Confronté à un environnement mettant en péril le maintien d’une température interne à 37°, l’organisme dispose de deux mécanismes biologiques de défense. D’une part, il renforce son isolation thermique : l’hypothalamus commande aux vaisseaux à la surface de la peau de se rétrécir (vasoconstriction) pour retenir la chaleur au niveau des organes vitaux. D’autre part, il commande des contractions musculaires involontaires pour produire de la chaleur, d’où ces grelottements incontrôlables quand il fait vraiment froid. Et les claquements de dents irrépressibles qui s’ensuivent quand c’est la mâchoire qui se contracte.

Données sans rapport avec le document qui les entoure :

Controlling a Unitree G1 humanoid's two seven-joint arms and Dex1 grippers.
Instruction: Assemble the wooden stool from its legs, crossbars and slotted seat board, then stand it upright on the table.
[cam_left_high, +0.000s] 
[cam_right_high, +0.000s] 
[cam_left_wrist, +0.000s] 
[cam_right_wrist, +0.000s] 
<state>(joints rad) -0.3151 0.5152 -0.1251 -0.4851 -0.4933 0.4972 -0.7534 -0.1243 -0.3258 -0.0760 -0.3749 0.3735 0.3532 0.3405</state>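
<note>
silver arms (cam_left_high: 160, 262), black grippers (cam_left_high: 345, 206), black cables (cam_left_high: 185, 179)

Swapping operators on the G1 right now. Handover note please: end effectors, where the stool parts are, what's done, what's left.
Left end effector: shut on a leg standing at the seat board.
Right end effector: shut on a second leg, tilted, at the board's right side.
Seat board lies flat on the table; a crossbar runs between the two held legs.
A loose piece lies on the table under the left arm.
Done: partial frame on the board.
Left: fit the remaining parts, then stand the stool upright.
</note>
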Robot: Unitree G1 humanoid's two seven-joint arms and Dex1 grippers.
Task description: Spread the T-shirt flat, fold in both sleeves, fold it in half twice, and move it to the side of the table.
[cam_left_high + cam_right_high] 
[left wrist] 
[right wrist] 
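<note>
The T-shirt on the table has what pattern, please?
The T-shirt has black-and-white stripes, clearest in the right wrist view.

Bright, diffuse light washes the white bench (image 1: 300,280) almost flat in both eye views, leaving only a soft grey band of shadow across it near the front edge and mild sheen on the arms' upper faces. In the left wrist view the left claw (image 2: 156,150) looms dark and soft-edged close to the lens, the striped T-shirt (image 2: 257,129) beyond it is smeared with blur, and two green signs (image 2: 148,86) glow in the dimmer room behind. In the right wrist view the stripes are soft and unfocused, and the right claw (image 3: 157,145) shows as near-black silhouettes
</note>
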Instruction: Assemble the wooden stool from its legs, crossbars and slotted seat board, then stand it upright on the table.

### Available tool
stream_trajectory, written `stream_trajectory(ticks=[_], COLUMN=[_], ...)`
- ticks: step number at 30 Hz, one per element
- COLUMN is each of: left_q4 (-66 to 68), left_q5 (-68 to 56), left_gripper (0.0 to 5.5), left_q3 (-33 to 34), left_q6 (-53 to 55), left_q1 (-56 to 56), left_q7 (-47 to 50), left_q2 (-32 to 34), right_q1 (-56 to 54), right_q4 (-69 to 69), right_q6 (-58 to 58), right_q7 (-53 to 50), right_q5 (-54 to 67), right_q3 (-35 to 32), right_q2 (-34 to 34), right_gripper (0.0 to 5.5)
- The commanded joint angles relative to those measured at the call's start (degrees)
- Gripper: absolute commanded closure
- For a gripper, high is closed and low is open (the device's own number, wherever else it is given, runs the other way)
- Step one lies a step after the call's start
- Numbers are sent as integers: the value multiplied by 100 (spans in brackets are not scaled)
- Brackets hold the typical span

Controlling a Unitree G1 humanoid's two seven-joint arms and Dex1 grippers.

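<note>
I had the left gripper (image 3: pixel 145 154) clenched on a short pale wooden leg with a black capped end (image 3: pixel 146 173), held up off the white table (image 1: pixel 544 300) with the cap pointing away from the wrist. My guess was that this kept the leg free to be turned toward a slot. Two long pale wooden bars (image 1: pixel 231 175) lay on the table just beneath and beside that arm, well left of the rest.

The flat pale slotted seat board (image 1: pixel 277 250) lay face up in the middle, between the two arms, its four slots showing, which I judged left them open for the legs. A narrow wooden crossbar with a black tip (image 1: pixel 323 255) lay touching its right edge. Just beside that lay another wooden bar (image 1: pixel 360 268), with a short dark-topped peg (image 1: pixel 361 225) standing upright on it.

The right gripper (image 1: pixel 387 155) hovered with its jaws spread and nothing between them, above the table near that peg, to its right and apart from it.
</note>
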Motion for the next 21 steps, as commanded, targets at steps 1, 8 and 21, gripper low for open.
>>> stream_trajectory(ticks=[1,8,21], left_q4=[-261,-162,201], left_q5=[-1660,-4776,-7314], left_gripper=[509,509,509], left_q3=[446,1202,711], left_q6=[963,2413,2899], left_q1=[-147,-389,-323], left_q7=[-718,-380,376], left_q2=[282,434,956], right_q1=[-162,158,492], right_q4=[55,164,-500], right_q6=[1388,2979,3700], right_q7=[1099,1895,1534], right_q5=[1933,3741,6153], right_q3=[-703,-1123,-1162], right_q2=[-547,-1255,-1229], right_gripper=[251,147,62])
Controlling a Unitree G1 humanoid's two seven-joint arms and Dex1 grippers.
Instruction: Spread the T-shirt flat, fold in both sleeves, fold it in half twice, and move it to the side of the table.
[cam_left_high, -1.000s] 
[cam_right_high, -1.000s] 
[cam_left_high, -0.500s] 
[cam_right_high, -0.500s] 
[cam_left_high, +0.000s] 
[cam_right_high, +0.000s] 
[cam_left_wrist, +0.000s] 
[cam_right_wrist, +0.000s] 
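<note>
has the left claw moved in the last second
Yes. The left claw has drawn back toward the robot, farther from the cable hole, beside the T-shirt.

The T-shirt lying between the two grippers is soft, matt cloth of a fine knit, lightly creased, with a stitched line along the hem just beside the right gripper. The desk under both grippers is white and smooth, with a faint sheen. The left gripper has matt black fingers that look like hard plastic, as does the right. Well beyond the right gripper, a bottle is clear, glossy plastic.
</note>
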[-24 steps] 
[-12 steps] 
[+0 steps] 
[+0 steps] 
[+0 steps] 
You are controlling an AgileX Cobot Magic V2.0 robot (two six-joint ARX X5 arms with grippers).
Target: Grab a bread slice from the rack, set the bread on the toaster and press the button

Problème : si cette stratégie est efficace d’un point de vue biologique, en termes de confort immédiat, elle n’apporte pas beaucoup de bénéfices ! En hiver, il faut évidemment agir sur d’autres fronts pour supporter les chutes des températures. Avant toute chose, protégez vos extrémités, ce sont les premières à souffrir. Prenez aussi l’habitude de superposer les couches de vêtements : l’air emprisonné entre chaque épaisseur est un très bon isolant. Une alimentation plus épicée qu’à l’accoutumée (gingembre, piment, poivre) va aussi activer la production naturelle de chaleur par l’organisme, tout comme l’activité physique. Mais attention : contrairement aux idées reçues, la consommation d’alcool ne réchauffe pas. Elle peut même s’avérer dangereuse car l’engourdissement atténue les signaux d’alerte du froid.